The king laughed, while Earl Douglas cast at John Heywood a sharp,
spiteful look.

"He is an impudent imp, is he not, Douglas?" said the king.

"He is a fool!" replied he, with a shrug.

"Exactly, and therefore I just now told you the truth. For you know
children and fools speak the truth. And I became a fool just on this
account, that the king, whom you all deceive by your lies, may have
about him some creature, besides his looking-glass, to tell him the
truth."

"Well, and what truth will you serve up for me today?"
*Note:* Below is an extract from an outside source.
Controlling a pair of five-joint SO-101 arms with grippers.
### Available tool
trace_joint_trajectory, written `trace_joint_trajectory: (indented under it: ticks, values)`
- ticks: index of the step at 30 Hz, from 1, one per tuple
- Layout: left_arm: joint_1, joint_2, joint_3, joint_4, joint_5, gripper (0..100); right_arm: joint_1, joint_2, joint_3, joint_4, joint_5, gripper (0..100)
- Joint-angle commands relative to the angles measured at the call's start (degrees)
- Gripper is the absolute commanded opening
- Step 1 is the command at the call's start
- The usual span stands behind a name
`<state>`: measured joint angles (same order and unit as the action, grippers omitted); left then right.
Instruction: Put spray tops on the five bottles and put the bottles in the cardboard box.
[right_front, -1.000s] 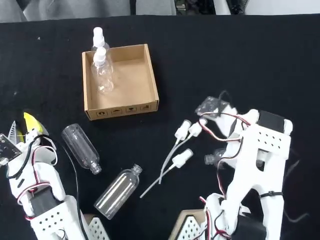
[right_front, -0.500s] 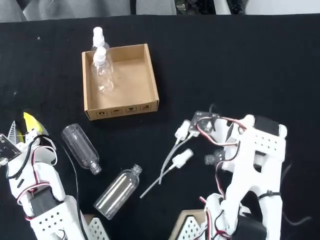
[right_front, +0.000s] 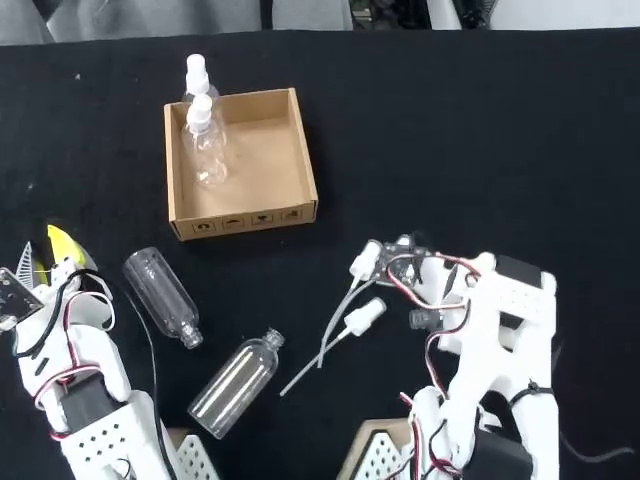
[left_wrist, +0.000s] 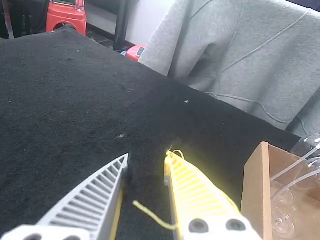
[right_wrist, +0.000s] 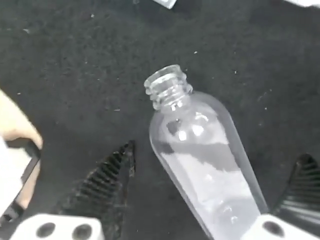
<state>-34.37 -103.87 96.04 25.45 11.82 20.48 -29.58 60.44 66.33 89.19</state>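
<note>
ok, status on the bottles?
Right gripper open, straddling uncapped clear plastic bottle on black table. Left gripper open, empty. White spray tops loose nearby.

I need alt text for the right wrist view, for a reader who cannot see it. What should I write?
A clear bottle with no spray top lies on the black table. The right gripper is open, with one black finger on each side of the bottle.
</note>
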Motion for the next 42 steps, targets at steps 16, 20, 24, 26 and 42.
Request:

"It is already served, your majesty. So lay aside for a little your
regal crown and your high priesthood, and conclude to be for awhile
a carnivorous beast. It is very easy to become a king. For that,
nothing more is necessary than to be born of a queen under a canopy.
But it is very difficult to be a man who has a good digestion. It
requires a healthy stomach and a light conscience. Come, King Henry,
and let us see whether you are not merely a king, but also a man
that has a good stomach." And with a merry laugh he took the king's
other arm and led him with the earl into the dining-room.
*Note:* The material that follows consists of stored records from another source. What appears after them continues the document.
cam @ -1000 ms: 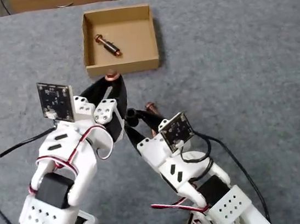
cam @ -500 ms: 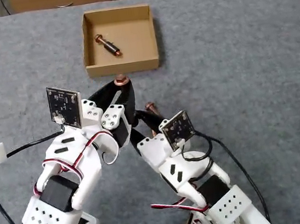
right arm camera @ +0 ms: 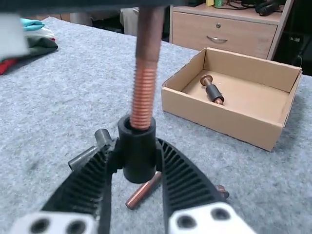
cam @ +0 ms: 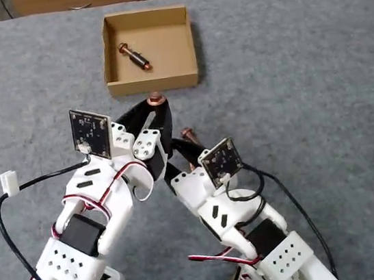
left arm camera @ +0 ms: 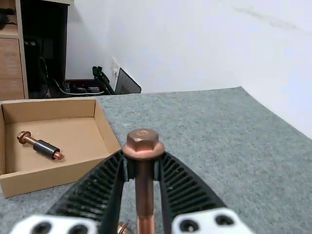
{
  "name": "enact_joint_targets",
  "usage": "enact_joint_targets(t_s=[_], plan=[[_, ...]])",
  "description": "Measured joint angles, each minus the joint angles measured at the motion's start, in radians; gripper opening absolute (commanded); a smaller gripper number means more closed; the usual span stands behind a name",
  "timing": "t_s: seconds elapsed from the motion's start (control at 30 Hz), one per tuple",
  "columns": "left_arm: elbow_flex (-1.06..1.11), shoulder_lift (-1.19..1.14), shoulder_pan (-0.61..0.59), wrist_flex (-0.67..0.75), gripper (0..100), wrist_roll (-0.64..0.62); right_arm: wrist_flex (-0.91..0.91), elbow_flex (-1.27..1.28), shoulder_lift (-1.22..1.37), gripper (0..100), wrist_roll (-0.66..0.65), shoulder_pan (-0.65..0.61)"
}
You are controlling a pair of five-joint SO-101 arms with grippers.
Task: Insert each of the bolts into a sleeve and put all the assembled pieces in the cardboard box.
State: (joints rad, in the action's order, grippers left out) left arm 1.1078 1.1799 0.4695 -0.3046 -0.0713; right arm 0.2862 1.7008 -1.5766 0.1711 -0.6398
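One cardboard box; one assembled piece; three bolts; three sleeves.

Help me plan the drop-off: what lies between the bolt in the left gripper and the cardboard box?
In the high view only a bare strip of grey mat separates the bolt, shut in the left gripper, from the cardboard box.

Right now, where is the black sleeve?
The sleeve is clamped upright in the right hand, just in front of the box's near wall, with the tip of the left hand's bolt in its top.
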Motion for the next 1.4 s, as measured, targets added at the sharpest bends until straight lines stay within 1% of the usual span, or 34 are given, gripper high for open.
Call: enact_joint_targets(t_s=[0.77,0.97,1.23,1.4], plan=[[0.008,-0.002,-0.025,-0.028,2,0.002,0.012,-0.006,0.000,0.2,0.000,0.000],[0.006,0.000,-0.025,-0.100,2,0.006,0.014,-0.005,0.000,0.2,0.000,-0.003],[0.006,0.000,-0.028,-0.110,2,0.006,0.021,-0.005,0.000,0.2,0.000,-0.003],[0.005,0.000,-0.028,-0.120,8,0.006,0.021,-0.005,0.000,0.2,0.000,-0.003]])
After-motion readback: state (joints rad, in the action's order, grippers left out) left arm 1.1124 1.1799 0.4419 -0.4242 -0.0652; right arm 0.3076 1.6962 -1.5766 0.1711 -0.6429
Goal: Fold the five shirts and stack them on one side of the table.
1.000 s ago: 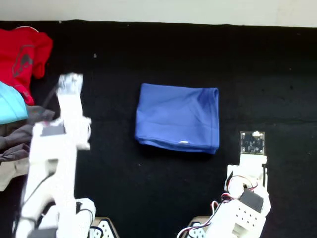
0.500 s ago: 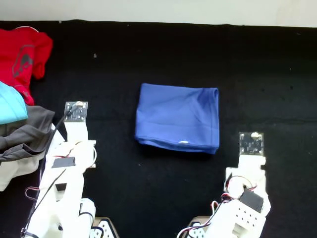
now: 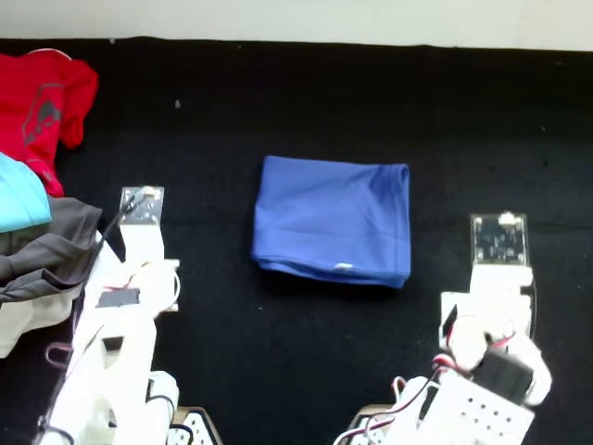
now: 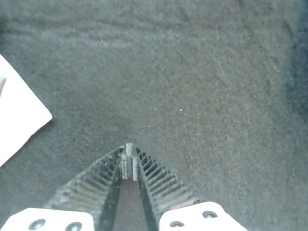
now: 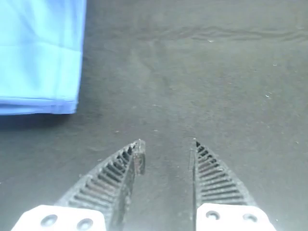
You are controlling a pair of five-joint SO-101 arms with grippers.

The king, who was an extraordinary eater, silently beckoned his
suite to take their places at the table, after he had seated himself
in his gilded chair. With grave and solemn air he then received from
the hands of the master of ceremonies the ivory tablet on which was
the bill of fare for the day. The king's dinner was a solemn and
important affair. A multitude of post-wagons and couriers were ever
on the way to bring from the remotest ends of the earth dainties for
the royal table. The bill of fare, therefore, to-day, as ever,
exhibited the choicest and rarest dishes; and always when the king
found one of his favorite ones written down he made an assenting and
approving motion of the head, which always lighted up the face of
the master of ceremonies like a sunbeam. There were birds' nests
brought from the East Indies by a fast-sailing vessel, built
specially for the purpose. There were hens from Calcutta and
truffles from Languedoc, which the poet-king, Francis the First of
France, had the day before sent to his royal brother as a special
token of affection. There was the sparkling wine of Champagne, and
the fiery wine of the Island of Cyprus, which the Republic of Venice
had sent to the king as a mark of respect. There were the heavy
wines of the Rhine, which looked like liquid gold, and diffused the
fragrance of a whole bouquet of flowers, and with which the
Protestant princes of Northern Germany hoped to fuddle the king,
whom they would have gladly placed at the head of their league.
There, too, were the monstrous, gigantic partridge pastries, which
the Duke of Burgundy had sent, and the glorious fruits of the south,
from the Spanish coast, with which the Emperor Charles the Fifth
supplied the King of England's table. For it was well known that, in
order to make the King of England propitious, it was necessary first
to satiate him; that his palate must first be tickled, in order to
gain his head or his heart.

But to-day all these things seemed insufficient to give the king the
blissful pleasure which, at other times, was wont to be with him
when he sat at table. He heard John Heywood's jests and biting
epigrams with a melancholy smile, and a cloud was on his brow.

To be in cheerful humor, the king absolutely needed the presence of
ladies. He needed them as the hunter needs the roe to enjoy the
pleasure of the chase--that pleasure which consists in killing the
defenceless and in declaring war against the innocent and peaceful.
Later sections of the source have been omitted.